Charles Coustille (c) Jean-François Paga/Grasset
Charles Coustille (c) Jean-François Paga/Grasset



Enlevé, drôle, léger mais aussi profondément politique : impossible, à la veille de ces vacances de fin d'année, que vous ne lisiez pas l'excellent premier roman de Charles Coustille, Bilan de compétences qui vient de paraître chez Grasset. Au fin fond de la Seine-et-Marne, à Coulommiers, un jeune enseignant, Charles C, se prend de passion pour une collègue qu'il entreprend de séduire via les applications de rencontres en usant de sa culture littéraire. Derrière le roman des moeurs contemporaines se tressent une réflexion politique sur la contamination du langage managérial dans nos vies et une description glaçante de l'Education nationale et sa violence. Autant de raisons pour Collateral de partir à la rencontre du primo-romancier afin de saluer cette évidente réussite.




Ma première question voudrait porter sur la genèse de votre enthousiasmant premier roman, Bilan de compétences qui vient de paraître chez Grasset. Comment vous est venu le désir d’écrire ce récit à la première personne dans lequel Charles C., un jeune professeur de Lettres exerçant à Coulommiers, fait la rencontre un soir via Tinder d’“une certaine Emma B.” avec laquelle, “en bon littéraire”, il échange quelques messages sur Flaubert en lui déclarant d’emblée : “Madame Bovary c’est moi lol” avant de lui révéler qu’elle suit assidûment une émission de télé-réalité, Mariés au premier regard ? Vous qui, dans le monde académique, êtes à la croisée de la théorie et de la création, ici, est-ce qu’une lecture en particulier ou bien un événement singulier ont déclenché l’écriture de ce roman dans lequel le narrateur, comme embarrassé par la littérature, se découvre “accablé par (s)a cuistrerie, (s)on côté timoré, (s)a bêtise en somme” ?


La découverte de l’émission de M6 Mariés au premier regard a été un choc considérable.

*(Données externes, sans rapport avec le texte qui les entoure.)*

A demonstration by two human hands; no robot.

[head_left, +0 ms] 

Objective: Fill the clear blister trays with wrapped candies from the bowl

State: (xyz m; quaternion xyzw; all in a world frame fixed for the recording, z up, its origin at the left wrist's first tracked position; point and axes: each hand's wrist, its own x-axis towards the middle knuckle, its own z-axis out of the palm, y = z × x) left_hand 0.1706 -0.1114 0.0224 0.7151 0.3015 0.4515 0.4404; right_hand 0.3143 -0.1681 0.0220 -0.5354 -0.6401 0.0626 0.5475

Le principe de se marier avec une personne que l’on ne rencontre que devant l’autel, en fonction de tests de compatibilité effectués au préalable, me semble étourdissant. Comme à tous les téléspectateurs, des idées de microfictions me sont venues : et si les personnes se connaissaient déjà ? si elles se trouvaient laides ? si elles voulaient immédiatement divorcer ? Puis mon intérêt s’est porté sur les tests. M6 n’en dit rien pour des raisons évidentes. Mais il m’a amusé d’imaginer ce qu’ils pourraient être : quelles questions poser pour évaluer la « compatibilité » ? faut-il établir des profils psychologiques, physiques ? comment ?

La littérature n’est venue que dans un deuxième temps : quand j’ai eu besoin de candidats pour faire mes tests. Ceux dont je connaissais le mieux les réponses potentielles, ce qui avaient fait les plus mauvais mariages, ceux dont j’étais sûr qu’ils ne seraient pas de mauvaise foi, c’était des héros de romans ! C’est ainsi que j’ai commencé à faire des castings romanesques sauvages dans La Comédie humaine (5000 personnages), puis chez Flaubert.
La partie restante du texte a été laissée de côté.